Secondary Malignancies in Chronic Lymphocytic Leukemia: A Single Centre Retrospective Analysis of 514 Cases

Background: chronic lymphocytic leukemia (CLL) is characterized by progressive immunodeficiency with high prevalence of infections, autoimmune phenomena and secondary malignancies. The immune deregulation may be due to the disease itself or it may be a consequence of the treatment performed. Despite the use of highly effective chemo-immunotherapy, CLL remains incurable nowadays, even if the availability of new drugs is improving life expectancy.

Aims: to evaluate the incidence of second cancers in CLL patients, and to investigate their relationship with disease features and therapy lines.

Methods: 514 CLL patients diagnosed and followed from 1983 until 2014 at our Institution were retrospectively evaluated. Secondary cancers were categorized according to the originating organ or tissue; skin cancers were divided into melanoma and non-melanoma. History of neoplasia preceding CLL diagnosis was also registered.

Results: clinical, hematological and biological characteristics at CLL diagnosis are listed in Table 1. During the follow up 88 patients (17%) developed secondary cancers, with a mean time from diagnosis to secondary neoplasia of 9 years.

Considering tumor site, we observed 9 hematological malignancies, 9 lung, 5 breast, 19 uro-genital tract (5 kidney, 10 prostate, 4 bladder, 2 uterus, and 2 ovarian), 15 gastro-enteric tract (12 colon, 2 gastric and 1 tongue), 4 pancreas, 3 melanoma and 15 skin cancers other than melanoma.

No significant differences were observed according to age, gender, Rai/Binet stage and hematologic parameters in patients with or without secondary tumors (Table 1).

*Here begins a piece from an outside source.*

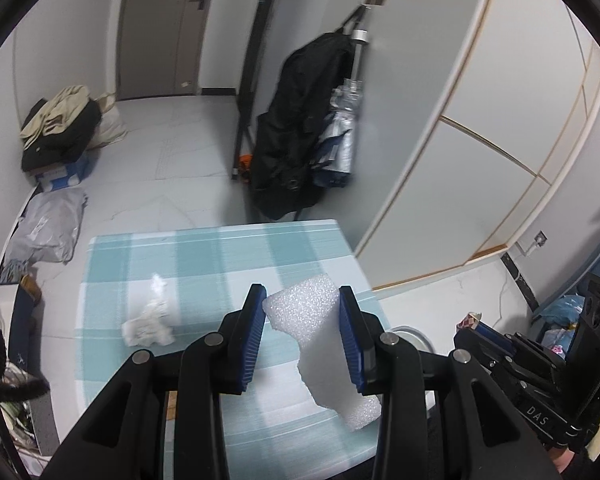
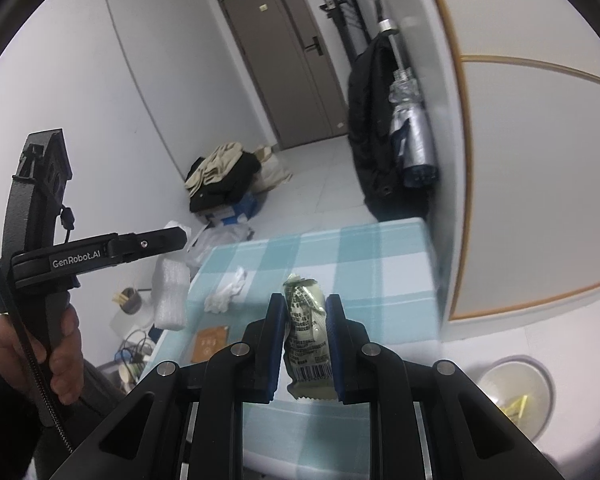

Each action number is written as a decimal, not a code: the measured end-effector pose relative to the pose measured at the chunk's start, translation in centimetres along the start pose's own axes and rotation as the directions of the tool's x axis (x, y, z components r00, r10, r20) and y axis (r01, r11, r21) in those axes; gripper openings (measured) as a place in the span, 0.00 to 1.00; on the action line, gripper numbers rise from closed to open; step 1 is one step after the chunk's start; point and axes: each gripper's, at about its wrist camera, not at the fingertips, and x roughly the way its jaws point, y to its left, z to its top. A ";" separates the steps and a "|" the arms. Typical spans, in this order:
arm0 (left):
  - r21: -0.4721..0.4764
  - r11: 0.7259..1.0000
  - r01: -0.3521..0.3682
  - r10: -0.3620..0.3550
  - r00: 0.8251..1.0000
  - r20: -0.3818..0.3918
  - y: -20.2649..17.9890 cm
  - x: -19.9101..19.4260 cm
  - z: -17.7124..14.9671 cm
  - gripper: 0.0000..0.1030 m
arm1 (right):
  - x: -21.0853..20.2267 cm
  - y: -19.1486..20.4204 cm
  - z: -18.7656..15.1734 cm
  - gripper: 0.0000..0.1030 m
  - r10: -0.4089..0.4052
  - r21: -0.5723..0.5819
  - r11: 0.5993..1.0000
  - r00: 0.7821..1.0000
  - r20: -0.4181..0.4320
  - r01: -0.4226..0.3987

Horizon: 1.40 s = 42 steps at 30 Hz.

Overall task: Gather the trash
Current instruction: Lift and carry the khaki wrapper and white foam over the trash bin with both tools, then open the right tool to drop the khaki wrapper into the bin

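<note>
Above a small table (image 1: 204,248) covered in a pale blue and white checked cloth, I hold a pair of black tongs with blue pads in each hand. My left tongs (image 1: 302,334) are closed on a piece of white foam (image 1: 320,340); the foam is pinched between both pads, its rough top sticking out past the tips and its lower end hanging down toward me. In the right view the same foam (image 2: 171,296) shows to the left of the table, hanging below the left tongs, whose black body reads "GenRobot.AI", with my left hand (image 2: 32,356) wrapped round the handle. My right tongs (image 2: 304,334) are closed on a green wrapper (image 2: 308,336), held upright between the pads, with printed text and a barcode facing me. On the cloth, to the left of both tongs, lies a crumpled white tissue (image 1: 150,320), apart from everything else. A small brown card (image 2: 209,344) lies flat near the table's near left edge. On the floor to the right of the table stands a round white bin (image 2: 540,376) with something yellow inside. Farther back, a black coat (image 1: 296,132) and a folded umbrella (image 1: 340,136) hang on the wall, and a heap of clothes (image 1: 60,124) sits on a box by the far wall.
</note>
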 end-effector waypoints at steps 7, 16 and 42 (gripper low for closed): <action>0.064 0.996 0.057 -0.057 0.998 -0.015 -4.5 1.5 1.0 0.30 | -2.9 -3.8 1.0 0.19 -0.051 0.042 0.998 0.997 0.055 0.049; 0.153 0.976 0.154 -0.144 0.987 -0.078 -11.2 5.3 1.7 0.30 | -6.7 -9.8 0.9 0.19 -0.138 0.124 0.984 0.986 0.094 0.125; 0.204 0.923 0.325 -0.233 0.897 -0.377 -22.4 19.9 -1.6 0.30 | -6.7 -26.8 -5.8 0.19 -0.307 0.416 0.854 0.948 -0.083 0.313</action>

Considering prognostic features, no association was found with 13q deletion, chromosome 12 trisomy, VHIG mutational status, or with ZAP-70 and CD-38 positivity. On the contrary, the development of second cancers was associated with the presence of chromosome 17p (8% with secondary neoplasia versus 6% without, p=0.05) and 11q deletions (13% versus 9%, p=0.08).

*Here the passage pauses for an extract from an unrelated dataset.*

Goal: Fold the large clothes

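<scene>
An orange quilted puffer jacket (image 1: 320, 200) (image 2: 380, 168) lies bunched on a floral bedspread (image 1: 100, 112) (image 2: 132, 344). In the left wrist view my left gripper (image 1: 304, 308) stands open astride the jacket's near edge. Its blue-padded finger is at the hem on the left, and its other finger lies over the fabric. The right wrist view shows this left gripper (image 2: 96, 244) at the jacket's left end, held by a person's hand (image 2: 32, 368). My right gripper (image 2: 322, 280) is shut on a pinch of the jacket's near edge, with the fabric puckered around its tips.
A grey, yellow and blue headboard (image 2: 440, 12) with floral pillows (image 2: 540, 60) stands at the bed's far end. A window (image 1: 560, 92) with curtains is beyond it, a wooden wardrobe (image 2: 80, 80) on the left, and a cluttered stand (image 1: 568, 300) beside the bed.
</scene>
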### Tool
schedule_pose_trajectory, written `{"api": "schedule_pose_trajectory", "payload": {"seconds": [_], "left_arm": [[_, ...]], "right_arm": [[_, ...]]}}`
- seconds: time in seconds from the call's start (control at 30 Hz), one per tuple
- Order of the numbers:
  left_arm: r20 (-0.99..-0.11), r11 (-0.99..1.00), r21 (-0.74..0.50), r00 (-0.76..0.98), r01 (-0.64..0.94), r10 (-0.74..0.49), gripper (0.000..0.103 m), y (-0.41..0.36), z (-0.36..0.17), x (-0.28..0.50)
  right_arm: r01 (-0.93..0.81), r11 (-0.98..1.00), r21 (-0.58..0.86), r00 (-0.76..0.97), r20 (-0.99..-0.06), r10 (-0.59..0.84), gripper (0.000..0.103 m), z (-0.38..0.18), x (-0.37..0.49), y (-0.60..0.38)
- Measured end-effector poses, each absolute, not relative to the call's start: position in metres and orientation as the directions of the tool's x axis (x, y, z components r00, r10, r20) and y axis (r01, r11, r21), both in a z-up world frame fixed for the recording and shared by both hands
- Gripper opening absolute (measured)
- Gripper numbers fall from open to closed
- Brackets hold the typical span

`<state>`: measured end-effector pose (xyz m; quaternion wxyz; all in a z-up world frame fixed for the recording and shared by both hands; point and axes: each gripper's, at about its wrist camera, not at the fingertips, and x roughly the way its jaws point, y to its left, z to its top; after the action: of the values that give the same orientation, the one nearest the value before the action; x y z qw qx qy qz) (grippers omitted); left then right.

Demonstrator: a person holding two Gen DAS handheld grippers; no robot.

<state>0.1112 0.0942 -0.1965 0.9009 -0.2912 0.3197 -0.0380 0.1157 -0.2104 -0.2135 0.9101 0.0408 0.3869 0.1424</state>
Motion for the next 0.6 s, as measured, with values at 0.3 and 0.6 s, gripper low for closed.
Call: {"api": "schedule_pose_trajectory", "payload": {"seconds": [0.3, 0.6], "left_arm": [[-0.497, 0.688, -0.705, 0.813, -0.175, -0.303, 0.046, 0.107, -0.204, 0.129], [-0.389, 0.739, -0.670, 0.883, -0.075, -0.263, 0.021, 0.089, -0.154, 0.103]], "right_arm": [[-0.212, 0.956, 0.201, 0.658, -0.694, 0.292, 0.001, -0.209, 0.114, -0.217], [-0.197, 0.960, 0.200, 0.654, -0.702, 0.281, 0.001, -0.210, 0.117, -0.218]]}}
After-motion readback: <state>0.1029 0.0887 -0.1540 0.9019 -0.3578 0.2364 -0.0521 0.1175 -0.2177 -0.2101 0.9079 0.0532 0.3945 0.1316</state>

Medical history was positive for malignancies in 70 patients (13%): 2 hematological malignancies, 3 airways (2 lower and 1 upper), 3 breast, 6 uro-genital tract (3 bladder, 3 prostate, 2 uterus and 1 ovarian), 3 gastro-enteric tract, 3 skin cancers other than melanoma, and 3 melanoma.

As regards treatment, 46/88 (52.3%) and 219/426 (51.4%) patients with or without secondary cancers, underwent at least one therapy line.

Eighty-six patients were treated with fludarabine containing regimens, of whom 11 developed a secondary cancer; 180 patients received chlorambucil and 34 developed a secondary tumor. Among 65 patients who underwent alemtuzumab treatment, 10 were later diagnosed with a second cancer.

During the follow up, 121 patients died, 18 with secondary malignancy.

Of note, 41 patients died from CLL progression, 2 from thrombotic events, 11 from infections and 8 from secondary malignancy.

Conclusions: secondary malignancies are not infrequent in patients with CLL and their occurrence is not clearly related to biologic markers or to the treatment performed. A careful clinical follow up, encompassing sex and age adjusted tumors screening, is advisable for an early diagnosis and appropriate treatment of secondary malignancies in CLL.